Theorem	axlttri 10977	Ordering on reals satisfies strict trichotomy. Axiom 18 of 22 for real and complex numbers, derived from ZF set theory. (This restates ax-pre-lttri 10876 with ordering on the extended reals.) (Contributed by NM, 13-Oct-2005.)
⊢ ((𝐴 ∈ ℝ ∧ 𝐵 ∈ ℝ) → (𝐴 < 𝐵 ↔ ¬ (𝐴 = 𝐵 ∨ 𝐵 < 𝐴)))
Theorem	axlttrn 10978	Ordering on reals is transitive. Axiom 19 of 22 for real and complex numbers, derived from ZF set theory. This restates ax-pre-lttrn 10877 with ordering on the extended reals.
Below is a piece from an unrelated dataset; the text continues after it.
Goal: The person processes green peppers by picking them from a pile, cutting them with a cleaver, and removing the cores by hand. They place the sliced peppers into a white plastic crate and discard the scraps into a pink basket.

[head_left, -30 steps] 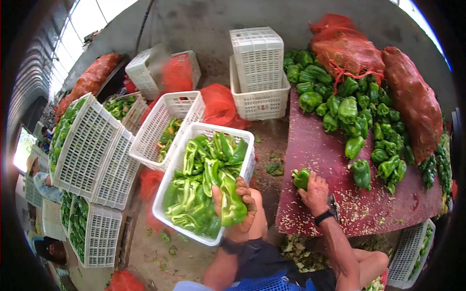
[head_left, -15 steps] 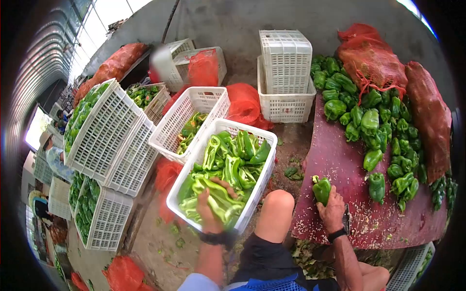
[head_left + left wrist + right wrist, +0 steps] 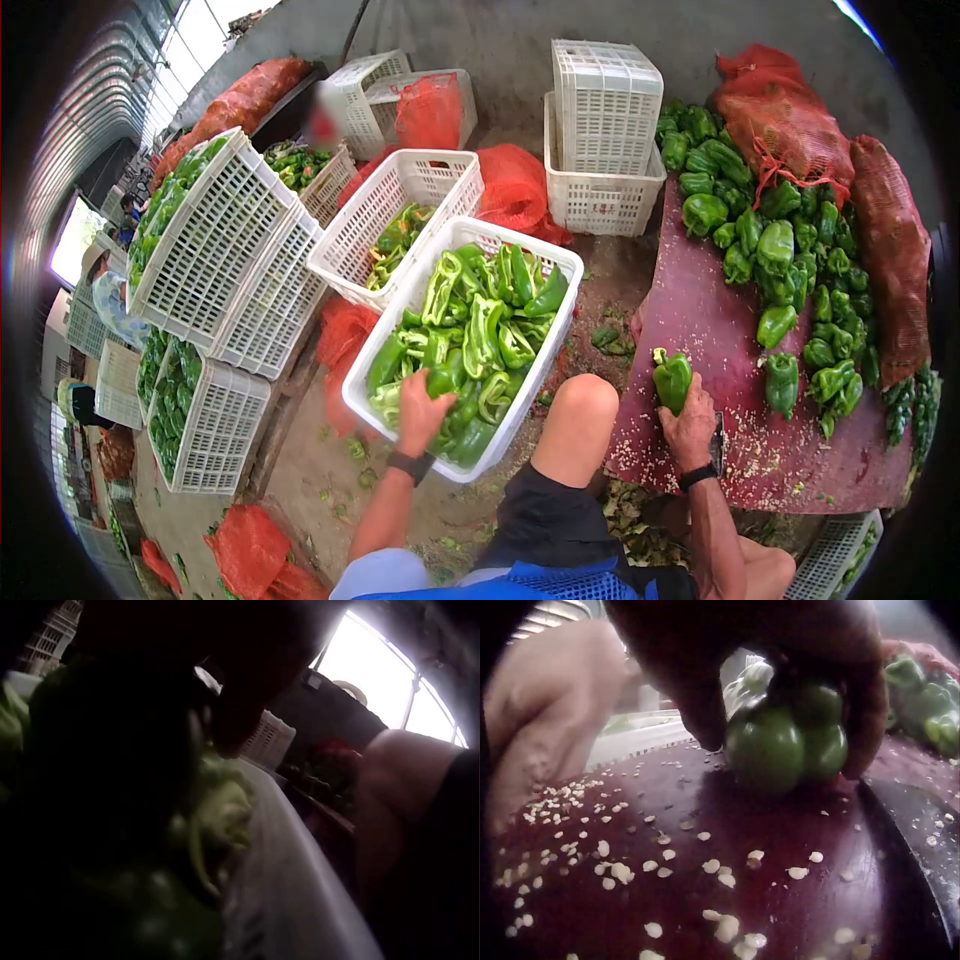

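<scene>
Over the near left part of a white crate (image 3: 355,400) of cut green peppers (image 3: 483,335), my left hand (image 3: 424,412) has its fingers and thumb around a green pepper piece (image 3: 446,376). The left wrist view is dark, with the crate's rim (image 3: 300,847) beside pale green pieces (image 3: 221,810). My right hand (image 3: 688,428) grips a whole green pepper (image 3: 672,381) on the dark red board (image 3: 665,300). Its fingers straddle the pepper (image 3: 769,750) in the right wrist view. A knife blade (image 3: 922,840) lies on the board beside that hand.
Green peppers (image 3: 775,245) pile up on the board's far side, near red mesh sacks (image 3: 785,115). White crates (image 3: 605,200) stand behind, others (image 3: 215,250) at the left. Seeds (image 3: 619,871) litter the board. A bare knee (image 3: 582,405) is between crate and board.
The large cut pepper my left hand held is now out of it, among the pieces. That hand has moved down into the crate, then back slightly. The right hand's pepper stands more upright. The head view has shifted.
</scene>
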Available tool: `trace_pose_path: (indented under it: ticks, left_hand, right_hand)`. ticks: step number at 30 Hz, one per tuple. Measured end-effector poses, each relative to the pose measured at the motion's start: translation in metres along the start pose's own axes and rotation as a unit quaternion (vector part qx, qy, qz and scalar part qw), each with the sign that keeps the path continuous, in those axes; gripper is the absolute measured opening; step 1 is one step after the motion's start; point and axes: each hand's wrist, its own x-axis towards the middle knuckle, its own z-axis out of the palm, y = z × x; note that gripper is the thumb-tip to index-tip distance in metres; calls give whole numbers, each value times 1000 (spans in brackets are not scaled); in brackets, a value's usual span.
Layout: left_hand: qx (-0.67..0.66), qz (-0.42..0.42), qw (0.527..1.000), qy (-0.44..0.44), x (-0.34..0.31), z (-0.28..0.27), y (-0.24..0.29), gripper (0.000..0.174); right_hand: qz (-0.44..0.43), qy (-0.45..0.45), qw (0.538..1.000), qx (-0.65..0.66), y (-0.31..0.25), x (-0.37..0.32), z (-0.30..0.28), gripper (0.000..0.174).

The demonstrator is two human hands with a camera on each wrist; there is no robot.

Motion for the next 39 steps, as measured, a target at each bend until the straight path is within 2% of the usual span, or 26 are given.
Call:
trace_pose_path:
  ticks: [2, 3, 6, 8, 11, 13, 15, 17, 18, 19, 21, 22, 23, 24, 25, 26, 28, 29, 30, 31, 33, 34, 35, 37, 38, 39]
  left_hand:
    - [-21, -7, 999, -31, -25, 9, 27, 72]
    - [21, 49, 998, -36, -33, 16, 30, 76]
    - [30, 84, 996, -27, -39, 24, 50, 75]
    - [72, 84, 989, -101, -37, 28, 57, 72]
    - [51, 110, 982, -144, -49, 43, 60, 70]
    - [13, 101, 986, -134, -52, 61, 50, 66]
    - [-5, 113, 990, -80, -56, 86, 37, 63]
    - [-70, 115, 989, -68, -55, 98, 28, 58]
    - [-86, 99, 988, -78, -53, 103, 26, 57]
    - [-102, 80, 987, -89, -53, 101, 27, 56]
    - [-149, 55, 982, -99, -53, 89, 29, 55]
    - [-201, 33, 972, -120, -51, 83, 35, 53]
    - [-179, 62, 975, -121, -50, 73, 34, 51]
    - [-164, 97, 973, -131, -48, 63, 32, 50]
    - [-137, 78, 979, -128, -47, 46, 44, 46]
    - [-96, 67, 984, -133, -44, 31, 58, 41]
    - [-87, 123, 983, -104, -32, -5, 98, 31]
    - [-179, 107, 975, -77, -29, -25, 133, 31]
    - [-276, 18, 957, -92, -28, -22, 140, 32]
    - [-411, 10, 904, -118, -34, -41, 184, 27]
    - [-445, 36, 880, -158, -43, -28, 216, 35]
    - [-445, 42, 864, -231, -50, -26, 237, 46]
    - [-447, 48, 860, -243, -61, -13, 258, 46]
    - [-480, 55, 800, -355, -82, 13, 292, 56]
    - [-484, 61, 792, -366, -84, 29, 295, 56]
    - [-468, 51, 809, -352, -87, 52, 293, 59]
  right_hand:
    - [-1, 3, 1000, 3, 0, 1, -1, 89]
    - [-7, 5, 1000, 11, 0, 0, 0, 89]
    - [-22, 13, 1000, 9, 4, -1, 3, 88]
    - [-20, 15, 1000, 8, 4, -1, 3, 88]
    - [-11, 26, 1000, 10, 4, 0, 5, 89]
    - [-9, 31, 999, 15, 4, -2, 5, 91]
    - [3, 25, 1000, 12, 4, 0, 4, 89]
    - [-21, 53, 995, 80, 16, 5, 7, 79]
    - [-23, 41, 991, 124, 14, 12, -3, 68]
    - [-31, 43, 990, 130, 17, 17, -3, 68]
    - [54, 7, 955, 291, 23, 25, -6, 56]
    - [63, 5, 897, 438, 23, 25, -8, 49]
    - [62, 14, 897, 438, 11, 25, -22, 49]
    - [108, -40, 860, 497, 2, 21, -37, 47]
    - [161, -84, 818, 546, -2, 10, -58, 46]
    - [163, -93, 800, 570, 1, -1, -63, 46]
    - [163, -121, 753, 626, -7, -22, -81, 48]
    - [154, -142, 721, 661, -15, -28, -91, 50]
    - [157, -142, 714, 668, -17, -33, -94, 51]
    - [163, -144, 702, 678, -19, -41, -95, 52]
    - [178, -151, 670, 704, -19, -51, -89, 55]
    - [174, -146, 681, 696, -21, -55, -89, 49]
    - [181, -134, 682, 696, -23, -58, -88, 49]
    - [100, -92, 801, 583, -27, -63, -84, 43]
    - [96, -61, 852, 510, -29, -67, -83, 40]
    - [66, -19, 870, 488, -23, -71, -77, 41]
New proofs should use lttr 10982 instead for naming consistency. (New usage is discouraged.) (Contributed by NM, 13-Oct-2005.)
⊢ ((𝐴 ∈ ℝ ∧ 𝐵 ∈ ℝ ∧ 𝐶 ∈ ℝ) → ((𝐴 < 𝐵 ∧ 𝐵 < 𝐶) → 𝐴 < 𝐶))
Theorem	axltadd 10979	Ordering property of addition on reals. Axiom 20 of 22 for real and complex numbers, derived from ZF set theory. (This restates ax-pre-ltadd 10878 with ordering on the extended reals.) (Contributed by NM, 13-Oct-2005.)
⊢ ((𝐴 ∈ ℝ ∧ 𝐵 ∈ ℝ ∧ 𝐶 ∈ ℝ) → (𝐴 < 𝐵 → (𝐶 + 𝐴) < (𝐶 + 𝐵)))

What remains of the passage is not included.